Цезарь (Геворкян) - страница 92

Красс, умевший делать деньги практически из воздуха, обогатился больше всех. Пользуясь близостью к Сулле, он за гроши скупал конфискованные поместья, вымогал взятки, но попался, когда добавил в списки одного богача, не замеченного ни в каких политических пристрастиях. Сулле это не понравилось, и Красс впал в немилость. Но с теми средствами, которыми он обладал, его уже ничто не пугало — при необходимости он мог нанять такую армию, что мог бы доставить Сулле массу проблем. Да и устранение соратника, которому он был обязан победе над самнитами у Коллинских ворот, могло дурно повлиять на Помпея и других людей, составляющих опору пожизненного диктатора.

Механизм массовых «списочных» репрессий, заработавший при Сулле, не раз и не два будет использован в самых разных странах и самыми разными режимами. Разумеется, тот, кто запускает этот механизм, является главным виновником злодеяний. И причиненное им зло не только в крови жертв, но в развращении многих людей, которые ради мести или наживы превратились в палачей. Правда, не будет забывать и о том, что каждый отвечает за себя, и сваливать всю вину на архизлодея — всего лишь уловка, попытка оправдаться мелких и подлых людишек, исполняющих его волю и, как правило, получающих воздаяние от следующей волны карателей.

Но это, увы, как раз тот хрестоматийных случай, когда история никого ничему не учит.

Сулла бывает и милосерден. Когда один молодой человек не повинуется его приказу и бежит из Рима, за его голову назначают цену. Но мать этого юноши была родом из семейства, к которому принадлежали весьма влиятельные сторонники диктатора. Один раз они уже спасли юношу во время истребления марианцев и теперь снова уговорили Суллу простить его.

Звали этого юношу, как вы уже догадались, Гай Юлий Цезарь.

Часть четвертая

ТРУДНЫЕ ГОДЫ

Строптивый и неукрощенный

Нетерпеливый читатель давно уже мог гневно воскликнуть: «Где же сам Цезарь, какая причина заставляет автора ходить вокруг да около, а не сразу приступить к жизнеописанию героя — родился, женился, возвысился, умер?» Искушенный же читатель понимает, что история, даже одной личности, — это не прямая дорога, а лабиринт и пока доберешься до главного персонажа, придется обойти массу тропинок и побывать во множестве тупиков, в конце которых находится постамент с очередным великим деятелем эпохи, без которого история героя неполна.

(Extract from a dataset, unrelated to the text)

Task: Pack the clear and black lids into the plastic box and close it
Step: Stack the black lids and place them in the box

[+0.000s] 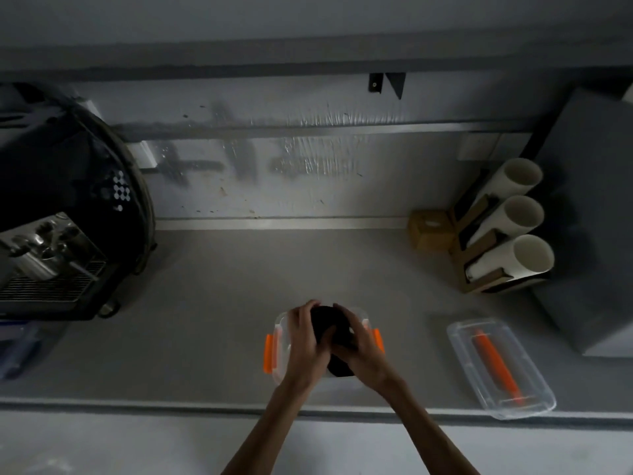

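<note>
A clear plastic box (278,354) with orange side clips stands near the counter's front edge. Inside it lies a stack of black lids (330,323), laid on its side. My left hand (305,341) grips the stack from the left and my right hand (359,344) grips it from the right, both over the box. The hands hide most of the box's inside, and no clear lids can be made out. The box's clear cover (500,368), with an orange handle on it, lies on the counter to the right.
A coffee machine (58,234) fills the left side of the counter. At the right stand a cardboard holder with three sleeves of white cups (507,228), a small brown box (430,229) and a grey cabinet (596,217). The counter edge (171,404) runs across the front.
</note>
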### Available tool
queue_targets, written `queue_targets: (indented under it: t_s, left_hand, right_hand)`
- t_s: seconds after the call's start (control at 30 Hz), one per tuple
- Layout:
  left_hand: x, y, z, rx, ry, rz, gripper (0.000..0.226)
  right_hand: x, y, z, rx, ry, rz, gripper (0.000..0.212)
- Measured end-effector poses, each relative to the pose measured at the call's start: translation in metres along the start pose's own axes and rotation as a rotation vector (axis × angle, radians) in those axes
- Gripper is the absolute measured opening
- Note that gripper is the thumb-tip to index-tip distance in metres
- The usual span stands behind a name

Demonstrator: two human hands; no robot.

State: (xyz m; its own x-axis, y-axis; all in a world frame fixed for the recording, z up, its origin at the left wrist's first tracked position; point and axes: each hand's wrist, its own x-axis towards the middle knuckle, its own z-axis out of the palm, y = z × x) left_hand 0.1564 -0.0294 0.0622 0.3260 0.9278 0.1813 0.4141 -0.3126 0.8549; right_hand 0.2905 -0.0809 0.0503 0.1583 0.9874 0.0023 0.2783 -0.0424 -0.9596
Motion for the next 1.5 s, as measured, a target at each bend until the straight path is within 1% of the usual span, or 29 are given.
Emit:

А мудрый читатель вообще не обратит внимания на расшаркивания автора, поскольку знает, что любая мало-мальски примечательная личность в истории — это вершина пирамиды, причем неустойчивой — достаточно вынуть один камешек, и причинно-следственные связи распадутся, персонаж останется торчать, как одинокое изваяние на голом поле, усеянном обломками непонятного происхождения.